> _Task to carry out_:
Every single record below is to be reproduced exactly.

= Beginning of Section =

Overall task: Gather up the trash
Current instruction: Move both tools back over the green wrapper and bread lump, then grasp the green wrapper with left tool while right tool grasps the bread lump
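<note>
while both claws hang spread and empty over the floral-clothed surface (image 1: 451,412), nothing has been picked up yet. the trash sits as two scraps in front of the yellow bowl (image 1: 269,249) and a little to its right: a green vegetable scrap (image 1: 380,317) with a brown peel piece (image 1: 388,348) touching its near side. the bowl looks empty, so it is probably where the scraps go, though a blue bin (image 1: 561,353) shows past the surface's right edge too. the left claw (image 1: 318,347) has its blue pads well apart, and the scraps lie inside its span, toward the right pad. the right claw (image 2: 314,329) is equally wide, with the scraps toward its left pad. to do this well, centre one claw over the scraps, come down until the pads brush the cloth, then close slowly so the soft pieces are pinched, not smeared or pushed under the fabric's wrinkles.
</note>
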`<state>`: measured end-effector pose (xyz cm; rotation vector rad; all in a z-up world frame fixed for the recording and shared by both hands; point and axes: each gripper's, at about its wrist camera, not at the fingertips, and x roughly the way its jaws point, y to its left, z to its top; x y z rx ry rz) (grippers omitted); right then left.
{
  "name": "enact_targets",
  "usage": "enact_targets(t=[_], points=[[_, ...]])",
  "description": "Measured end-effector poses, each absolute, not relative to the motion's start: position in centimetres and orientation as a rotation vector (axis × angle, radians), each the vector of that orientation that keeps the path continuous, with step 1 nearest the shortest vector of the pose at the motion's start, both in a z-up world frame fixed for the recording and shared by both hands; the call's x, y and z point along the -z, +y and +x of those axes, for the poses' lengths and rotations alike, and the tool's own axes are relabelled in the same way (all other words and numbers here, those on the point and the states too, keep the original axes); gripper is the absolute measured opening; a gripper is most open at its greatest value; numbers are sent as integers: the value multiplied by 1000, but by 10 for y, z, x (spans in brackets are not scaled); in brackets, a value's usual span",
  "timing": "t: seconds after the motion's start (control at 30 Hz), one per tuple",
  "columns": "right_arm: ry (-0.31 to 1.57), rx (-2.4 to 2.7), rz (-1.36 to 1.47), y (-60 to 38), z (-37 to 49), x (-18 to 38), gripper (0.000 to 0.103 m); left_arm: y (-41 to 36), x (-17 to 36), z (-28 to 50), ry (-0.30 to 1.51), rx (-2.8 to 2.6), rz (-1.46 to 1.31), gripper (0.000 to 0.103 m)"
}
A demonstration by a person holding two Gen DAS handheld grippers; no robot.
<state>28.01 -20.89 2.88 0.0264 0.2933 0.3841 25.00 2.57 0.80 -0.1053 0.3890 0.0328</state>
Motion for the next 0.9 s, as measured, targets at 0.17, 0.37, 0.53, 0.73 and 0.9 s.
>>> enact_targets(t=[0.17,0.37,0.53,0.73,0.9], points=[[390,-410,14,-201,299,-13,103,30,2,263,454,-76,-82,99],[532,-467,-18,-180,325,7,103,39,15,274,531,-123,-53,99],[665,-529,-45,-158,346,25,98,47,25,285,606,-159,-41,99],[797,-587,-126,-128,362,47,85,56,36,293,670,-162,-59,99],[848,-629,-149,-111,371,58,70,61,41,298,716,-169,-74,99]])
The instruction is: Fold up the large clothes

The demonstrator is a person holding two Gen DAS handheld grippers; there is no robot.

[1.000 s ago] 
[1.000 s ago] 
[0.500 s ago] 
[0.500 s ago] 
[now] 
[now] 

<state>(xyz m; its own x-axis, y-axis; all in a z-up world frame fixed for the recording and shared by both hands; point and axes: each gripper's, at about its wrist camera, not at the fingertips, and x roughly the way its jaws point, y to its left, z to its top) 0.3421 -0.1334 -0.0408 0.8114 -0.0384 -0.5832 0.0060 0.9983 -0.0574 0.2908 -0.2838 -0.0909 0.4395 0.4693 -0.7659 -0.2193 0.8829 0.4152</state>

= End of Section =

> _Result_:
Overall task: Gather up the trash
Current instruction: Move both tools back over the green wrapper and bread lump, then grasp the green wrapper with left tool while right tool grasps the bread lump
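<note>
while both claws hang spread and empty over the floral-clothed surface (image 1: 451,412), nothing has been picked up yet. the trash sits as two scraps in front of the yellow bowl (image 1: 269,249) and a little to its right: a green vegetable scrap (image 1: 380,317) with a brown peel piece (image 1: 388,348) touching its near side. the bowl looks empty, so it is probably where the scraps go, though a blue bin (image 1: 561,353) shows past the surface's right edge too. the left claw (image 1: 318,347) has its blue pads well apart, and the scraps lie inside its span, toward the right pad. the right claw (image 2: 314,329) is equally wide, with the scraps toward its left pad. to do this well, centre one claw over the scraps, come down until the pads brush the cloth, then close slowly so the soft pieces are pinched, not smeared or pushed under the fabric's wrinkles.
</note>
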`<state>`: measured end-effector pose (xyz cm; rotation vector rad; all in a z-up world frame fixed for the recording and shared by both hands; point and axes: each gripper's, at about its wrist camera, not at the fingertips, and x roughly the way its jaws point, y to its left, z to its top; x y z rx ry rz) (grippers omitted); right then left.
{
  "name": "enact_targets",
  "usage": "enact_targets(t=[_], points=[[_, ...]])",
  "description": "Measured end-effector poses, each absolute, not relative to the motion's start: position in centimetres and orientation as a rotation vector (axis × angle, radians), each the vector of that orientation that keeps the path continuous, with step 1 nearest the shortest vector of the pose at the motion's start, both in a z-up world frame fixed for the recording and shared by both hands; the call's x, y and z point along the -z, +y and +x of those axes, for the poses' lengths and rotations alike, and the tool's own axes are relabelled in the same way (all other words and numbers here, those on the point and the states too, keep the original axes); gripper is the absolute measured opening; a gripper is most open at its greatest value; numbers are sent as integers: the value multiplied by 1000, but by 10 for y, z, x (spans in brackets are not scaled); in brackets, a value's usual span",
  "timing": "t: seconds after the motion's start (control at 30 Hz), one per tuple",
  "columns": "right_arm: ry (-0.31 to 1.57), rx (-2.4 to 2.7), rz (-1.36 to 1.47), y (-60 to 38), z (-37 to 49), x (-18 to 38), gripper (0.000 to 0.103 m); left_arm: y (-41 to 36), x (-17 to 36), z (-28 to 50), ry (-0.30 to 1.51), rx (-2.8 to 2.6), rz (-1.46 to 1.31), gripper (0.000 to 0.103 m)"
}
A demonstration by a person holding two Gen DAS handheld grippers; no robot.
<state>28.01 -20.89 2.88 0.0264 0.2933 0.3841 25.00 2.57 0.80 -0.1053 0.3890 0.0328</state>
Motion for the next 0.9 s, as measured, targets at 0.17, 0.37, 0.53, 0.73 and 0.9 s.
>>> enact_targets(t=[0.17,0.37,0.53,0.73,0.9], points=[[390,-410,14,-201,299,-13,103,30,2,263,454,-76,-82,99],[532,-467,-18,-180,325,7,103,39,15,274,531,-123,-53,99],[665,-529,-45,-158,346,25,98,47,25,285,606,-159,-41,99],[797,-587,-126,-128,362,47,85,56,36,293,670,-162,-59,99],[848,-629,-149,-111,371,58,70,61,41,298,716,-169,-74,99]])
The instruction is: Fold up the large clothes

The demonstrator is a person holding two Gen DAS handheld grippers; there is no robot.

[1.000 s ago] 
[1.000 s ago] 
[0.500 s ago] 
[0.500 s ago] 
[now] 
[now] 

<state>(xyz m; its own x-axis, y-axis; all in a z-up world frame fixed for the recording and shared by both hands; point and axes: each gripper's, at about its wrist camera, not at the fingertips, and x roughly the way its jaws point, y to its left, z to its top) 0.3421 -0.1334 -0.0408 0.8114 -0.0384 -0.5832 0.0060 0.9983 -0.0574 0.2908 -0.2838 -0.0909 0.4395 0.4693 -0.7659 -0.2193 0.8829 0.4152</state>

There is no more to the answer.